Stop-and-search as a means of virtually unregulated control came into force in 1994, under section 60 of the Criminal Justice and Public Order Act 1994. Originally it was meant to combat football hooliganism and late-night raves. In what some call “mission creep”, the number of section 60 stops went from 7,970 in 1997/98 to 118,112 in 2009/2010. That is no creep. That is a breathtaking leap, especially if one considers these numbers are concentrated in London. Neither creep nor leap, it’s an occupation.

Who’s the target? Black and Asian communities. During 2011, a Black person was 29.7 times more likely to be stopped and searched than a white.
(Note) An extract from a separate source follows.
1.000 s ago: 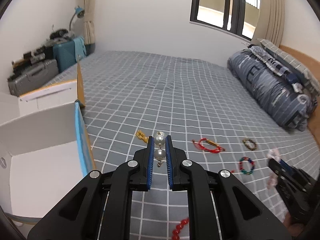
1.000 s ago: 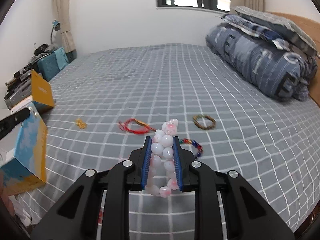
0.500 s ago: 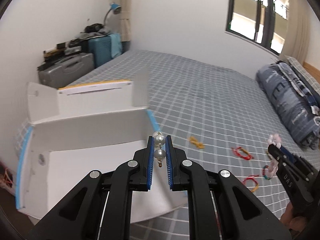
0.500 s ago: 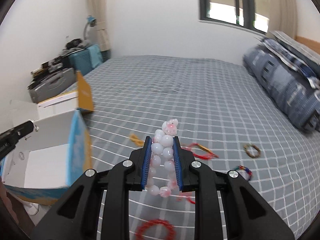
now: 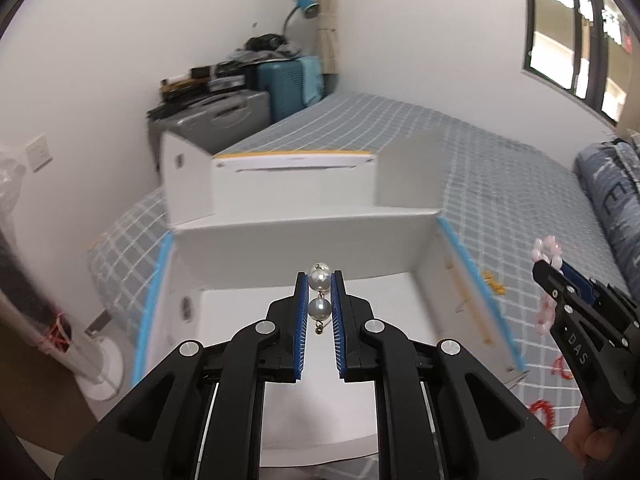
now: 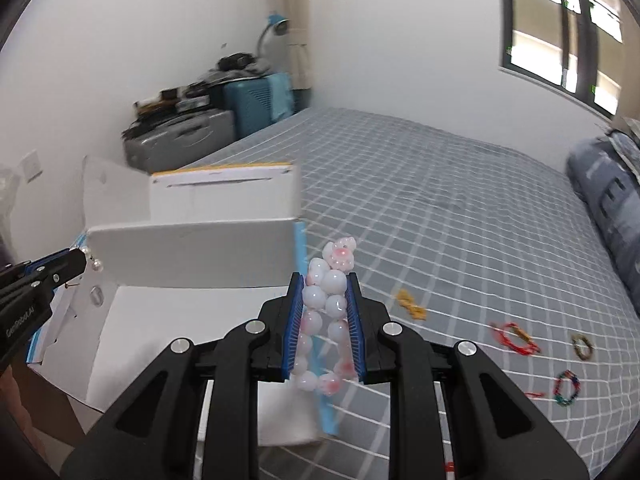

Asian people were 7.6 times more likely to be stopped and searched. Every year, the gap has increased. Section 60 is the mapping of Black and Asian communities in London’s metropolitan renewal.

When Ann Roberts was taken down, she said, “Enough is enough.” She spoke the unspeakable truth: she charged section 60 with racism, arguing it is a violation of the European Convention on Human Right. This week, the High Court gave Ann Roberts permission to challenge the legality of powers granted to police under section 60 of the Criminal Justice and Public Order Act 1994. The struggle continues.